[ovs-dev] [PATCH 10/15] datapath: Add basic MPLS support to kernel

Wed Feb 27 07:10:01 UTC 2013

On Tue, Feb 26, 2013 at 02:49:47PM -0800, Jesse Gross wrote:
> On Fri, Feb 15, 2013 at 1:56 AM, Simon Horman <horms at verge.net.au> wrote:
> > Allow datapath to recognize and extract MPLS labels into flow keys
> > and execute actions which push, pop, and set labels on packets.
> >
> > Based heavily on work by Leo Alterman and Ravi K.
> >
> > Cc: Ravi K <rkerur at gmail.com>
> > Cc: Leo Alterman <lalterman at nicira.com>
> > Reviewed-by: Isaku Yamahata <yamahata at valinux.co.jp>
> > Signed-off-by: Simon Horman <horms at verge.net.au>
> 
> I received some sparse errors:
>   CHECK   /home/jgross/openvswitch/datapath/linux/datapath.c
> /home/jgross/openvswitch/datapath/linux/datapath.c:74:5: warning:
> symbol 'ovs_dp_ioctl_hook' was not declared.

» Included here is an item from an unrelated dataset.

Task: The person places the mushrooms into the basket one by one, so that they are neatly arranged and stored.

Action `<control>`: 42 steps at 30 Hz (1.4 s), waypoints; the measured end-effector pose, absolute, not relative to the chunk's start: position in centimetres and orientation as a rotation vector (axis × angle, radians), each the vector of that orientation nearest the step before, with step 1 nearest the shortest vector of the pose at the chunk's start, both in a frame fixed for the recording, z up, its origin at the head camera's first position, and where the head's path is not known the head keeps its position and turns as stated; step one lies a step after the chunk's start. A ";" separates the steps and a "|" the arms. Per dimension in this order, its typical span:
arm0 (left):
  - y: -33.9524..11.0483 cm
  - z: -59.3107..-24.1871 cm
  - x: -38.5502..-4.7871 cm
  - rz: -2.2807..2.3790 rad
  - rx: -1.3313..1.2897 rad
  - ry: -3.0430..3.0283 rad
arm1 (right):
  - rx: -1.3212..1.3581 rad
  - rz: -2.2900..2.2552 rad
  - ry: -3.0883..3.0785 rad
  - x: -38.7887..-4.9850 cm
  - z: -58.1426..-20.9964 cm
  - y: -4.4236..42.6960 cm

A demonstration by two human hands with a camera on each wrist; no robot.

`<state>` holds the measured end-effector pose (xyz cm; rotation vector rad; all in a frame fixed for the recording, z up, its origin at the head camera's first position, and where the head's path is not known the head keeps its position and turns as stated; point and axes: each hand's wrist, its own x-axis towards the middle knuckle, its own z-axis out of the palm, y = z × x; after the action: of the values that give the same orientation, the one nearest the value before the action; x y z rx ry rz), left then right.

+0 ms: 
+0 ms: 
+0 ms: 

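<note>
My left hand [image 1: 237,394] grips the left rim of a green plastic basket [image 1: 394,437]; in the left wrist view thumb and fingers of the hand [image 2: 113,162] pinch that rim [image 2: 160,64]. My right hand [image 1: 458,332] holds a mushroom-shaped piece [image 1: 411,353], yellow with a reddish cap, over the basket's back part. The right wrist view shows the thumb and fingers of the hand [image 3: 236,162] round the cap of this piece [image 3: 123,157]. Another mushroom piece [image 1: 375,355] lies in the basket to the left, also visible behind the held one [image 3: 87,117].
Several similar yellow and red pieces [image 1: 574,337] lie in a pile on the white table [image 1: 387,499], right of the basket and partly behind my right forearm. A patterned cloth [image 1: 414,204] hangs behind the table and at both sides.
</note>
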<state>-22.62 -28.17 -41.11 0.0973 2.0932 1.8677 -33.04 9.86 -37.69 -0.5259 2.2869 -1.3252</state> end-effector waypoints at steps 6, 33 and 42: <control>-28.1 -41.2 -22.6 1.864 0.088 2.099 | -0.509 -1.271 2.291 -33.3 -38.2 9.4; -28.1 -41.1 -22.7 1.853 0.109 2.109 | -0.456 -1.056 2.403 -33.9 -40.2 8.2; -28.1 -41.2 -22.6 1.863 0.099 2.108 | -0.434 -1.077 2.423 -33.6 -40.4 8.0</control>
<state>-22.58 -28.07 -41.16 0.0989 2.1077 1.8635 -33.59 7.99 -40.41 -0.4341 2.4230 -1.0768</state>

Should it be static?
> /home/jgross/openvswitch/datapath/linux/datapath.c:87:13: warning:
> restricted __be16 degrades to integer
> /home/jgross/openvswitch/datapath/linux/datapath.c:87:13: warning:
> restricted __be16 degrades to integer
> 
> The first one looks like it is due to a rebase error and the second
> one seems like a real endian problem.

I'm unsure how I missed those. I'll fix them up.

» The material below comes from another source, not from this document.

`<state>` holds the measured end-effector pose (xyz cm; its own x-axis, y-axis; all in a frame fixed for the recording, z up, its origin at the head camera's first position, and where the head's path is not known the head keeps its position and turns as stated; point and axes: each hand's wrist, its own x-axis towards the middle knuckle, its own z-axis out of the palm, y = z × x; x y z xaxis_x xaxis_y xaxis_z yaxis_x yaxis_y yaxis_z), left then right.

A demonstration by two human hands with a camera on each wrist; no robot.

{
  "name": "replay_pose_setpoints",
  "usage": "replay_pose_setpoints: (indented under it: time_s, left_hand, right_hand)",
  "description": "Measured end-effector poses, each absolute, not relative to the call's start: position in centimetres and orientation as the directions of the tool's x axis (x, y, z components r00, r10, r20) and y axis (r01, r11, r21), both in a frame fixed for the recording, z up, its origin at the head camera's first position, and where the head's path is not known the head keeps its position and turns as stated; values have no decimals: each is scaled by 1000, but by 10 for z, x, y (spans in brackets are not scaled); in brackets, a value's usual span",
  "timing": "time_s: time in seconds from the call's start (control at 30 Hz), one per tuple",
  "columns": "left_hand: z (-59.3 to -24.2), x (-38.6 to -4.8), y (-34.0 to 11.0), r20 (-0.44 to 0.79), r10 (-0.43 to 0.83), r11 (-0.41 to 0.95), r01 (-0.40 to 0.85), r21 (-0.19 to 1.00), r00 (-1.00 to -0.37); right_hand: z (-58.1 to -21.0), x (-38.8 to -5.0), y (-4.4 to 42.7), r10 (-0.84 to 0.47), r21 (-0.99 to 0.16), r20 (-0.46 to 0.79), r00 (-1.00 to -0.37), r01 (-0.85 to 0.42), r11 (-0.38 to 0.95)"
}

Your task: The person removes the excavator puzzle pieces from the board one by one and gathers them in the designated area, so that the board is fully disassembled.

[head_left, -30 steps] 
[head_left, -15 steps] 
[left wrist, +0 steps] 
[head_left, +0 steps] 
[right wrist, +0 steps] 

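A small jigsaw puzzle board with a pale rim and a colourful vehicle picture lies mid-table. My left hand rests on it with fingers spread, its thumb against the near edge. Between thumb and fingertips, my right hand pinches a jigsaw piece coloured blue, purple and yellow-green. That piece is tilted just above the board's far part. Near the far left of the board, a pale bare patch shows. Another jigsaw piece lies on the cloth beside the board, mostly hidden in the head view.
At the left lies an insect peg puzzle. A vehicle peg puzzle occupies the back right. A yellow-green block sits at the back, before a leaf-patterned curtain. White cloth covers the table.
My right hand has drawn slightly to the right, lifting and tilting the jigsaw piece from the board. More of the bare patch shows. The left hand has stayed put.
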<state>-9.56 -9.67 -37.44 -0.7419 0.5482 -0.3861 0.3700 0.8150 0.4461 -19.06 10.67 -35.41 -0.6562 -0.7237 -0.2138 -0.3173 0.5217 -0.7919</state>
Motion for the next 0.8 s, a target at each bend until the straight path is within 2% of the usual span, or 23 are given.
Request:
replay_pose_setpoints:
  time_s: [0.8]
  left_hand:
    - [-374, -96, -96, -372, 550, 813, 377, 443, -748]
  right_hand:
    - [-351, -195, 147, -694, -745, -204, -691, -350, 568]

> A couple high level comments:
>  * I'd like to nail down the format of the userspace/kernel interface
> for multiple levels of tags.  We don't need to implement multiple
> levels but we should have a good plan on how we would cleanly extend
> the interface to do that in the future if we want.  Ben and I had
> talked about using an array of tags in a single Netlink attribute,
> which seems fairly clean and avoids needing lots of encap attributes.

Is the implication here that the size of the array and thus depth of the
tags is fixed?

>  * I'm not really excited about enabling userspace to work blind, such
> as popping off multiple levels of tags or manipulating protocols
> beyond what it can see.  This is currently a problem for vlans and the
> combination of MPLS and vlans makes things worse.  Not to sound like a
> broken record but recirculation would solve this problem once and for
> all.  Also, in the case of vlans, even though OpenFlow and OVS do
> support this behavior currently, I don't know of anyone using it since
> they don't have any visibility into the packet either.

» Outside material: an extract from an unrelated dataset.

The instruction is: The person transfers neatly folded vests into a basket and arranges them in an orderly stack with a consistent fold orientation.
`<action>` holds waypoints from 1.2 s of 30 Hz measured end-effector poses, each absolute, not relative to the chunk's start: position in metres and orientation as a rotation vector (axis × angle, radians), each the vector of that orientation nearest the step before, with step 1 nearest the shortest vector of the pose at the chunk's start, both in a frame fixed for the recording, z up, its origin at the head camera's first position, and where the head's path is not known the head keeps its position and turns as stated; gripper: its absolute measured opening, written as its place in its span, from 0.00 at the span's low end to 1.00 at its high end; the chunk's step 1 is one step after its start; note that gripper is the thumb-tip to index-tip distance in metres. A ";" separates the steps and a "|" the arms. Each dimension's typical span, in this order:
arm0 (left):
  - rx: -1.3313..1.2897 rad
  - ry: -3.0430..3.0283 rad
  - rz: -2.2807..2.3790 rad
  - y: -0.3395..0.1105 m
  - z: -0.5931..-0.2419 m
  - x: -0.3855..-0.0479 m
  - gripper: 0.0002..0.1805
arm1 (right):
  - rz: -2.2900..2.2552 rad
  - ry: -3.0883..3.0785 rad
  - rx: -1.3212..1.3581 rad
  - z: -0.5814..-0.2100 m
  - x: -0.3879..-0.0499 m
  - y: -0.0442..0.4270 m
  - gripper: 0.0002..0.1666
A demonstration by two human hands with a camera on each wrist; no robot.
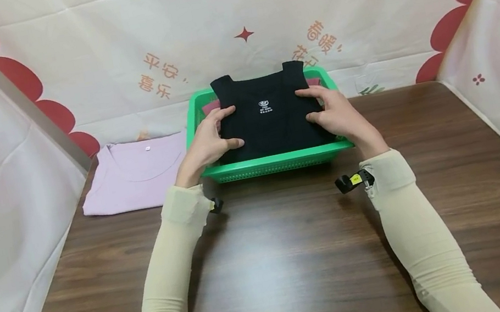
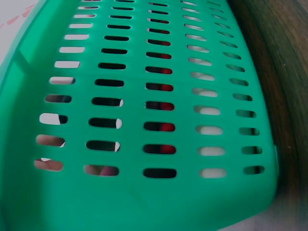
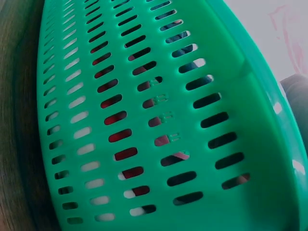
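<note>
Head: black tank top (image 1: 271, 132) sits in the green basket (image 1: 280, 158) over mauve cloth (image 1: 211, 106), looks nearly placed; left hand (image 1: 208, 140) and right hand (image 1: 335, 111) at its sides, visible fingers spread apart on the fabric, not clamped, while the lilac T-shirt (image 1: 141, 166) lies on the table (image 1: 288, 260) left of the basket, so loading looks partway, that one left. Left wrist: slotted basket wall, something red (image 2: 167, 127) behind it, fingers can't tell. Right wrist: basket wall and red again, fingers can't tell.
</note>
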State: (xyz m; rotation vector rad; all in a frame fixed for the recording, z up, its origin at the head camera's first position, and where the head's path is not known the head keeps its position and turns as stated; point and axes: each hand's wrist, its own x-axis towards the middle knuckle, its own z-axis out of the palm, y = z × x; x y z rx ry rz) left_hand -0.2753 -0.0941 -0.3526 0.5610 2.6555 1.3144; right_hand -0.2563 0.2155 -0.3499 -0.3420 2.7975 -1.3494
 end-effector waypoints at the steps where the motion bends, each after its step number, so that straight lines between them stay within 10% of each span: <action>1: 0.555 2.654 1.307 -0.094 -0.353 -0.275 0.45 | -1.347 2.795 -0.346 -0.350 -0.256 0.215 0.36; 36: 0.470 2.646 1.123 -0.093 -0.355 -0.276 0.46 | -0.906 2.923 -0.361 -0.354 -0.261 0.210 0.38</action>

Thanks. We spoke about this off-line.

I'm not entirely sure how the complexity of recirculation will play out.
But I intend to work on an prototype and post it to this list. No doubt
I will have questions along the way.

> I'll make a few comments on the code below but the second one impacts
> a number of places so it's important to get resolved first.
> 
> > diff --git a/datapath/actions.c b/datapath/actions.c
> > index f638ffc..60522be 100644
> > --- a/datapath/actions.c
> > +++ b/datapath/actions.c
> > +static int push_mpls(struct sk_buff *skb, const struct ovs_action_push_mpls *mpls)
> > +{
> > +       u32 l2_size;
> > +       __be32 *new_mpls_lse;
> > +
> > +       if (skb_cow_head(skb, MPLS_HLEN) < 0) {
> > +               kfree_skb(skb);
> > +               return -ENOMEM;
> > +       }
> 
> I don't think there is a reason to free the skb on error here since it
> will get handled later on like other actions.  vlans require a special
> case but that doesn't mean that we have to propagate it.

Thanks, I will fix that.

> > +       l2_size = skb_cb_l2_size(skb);
> > +       skb_push(skb, MPLS_HLEN);
> > +       memmove(skb_mac_header(skb) - MPLS_HLEN, skb_mac_header(skb), l2_size);
> > +       skb_reset_mac_header(skb);
> 
> Should we set the mac len as well?

Yes, I think adding call to skb_reset_mac_len() is appropriate both here
in push_mpls() and in pop_mpls().

> > +       new_mpls_lse = (__be32 *)(skb_mac_header(skb) + l2_size);
> > +       *new_mpls_lse = mpls->mpls_lse;
> > +
> > +       set_ethertype(skb, mpls->mpls_ethertype);
> > +       return 0;
> > +}
> 
> There are potentially a number of issues with offloading here: if we
> have a packet that requires some form of offloading (say TSO) and we
> push an MPLS header on the front, then it's quite likely that the NIC
> can no longer handle the packet and we must emulate in software first.
>  That would ideally mean GSO support for MPLS (as was done for vlan).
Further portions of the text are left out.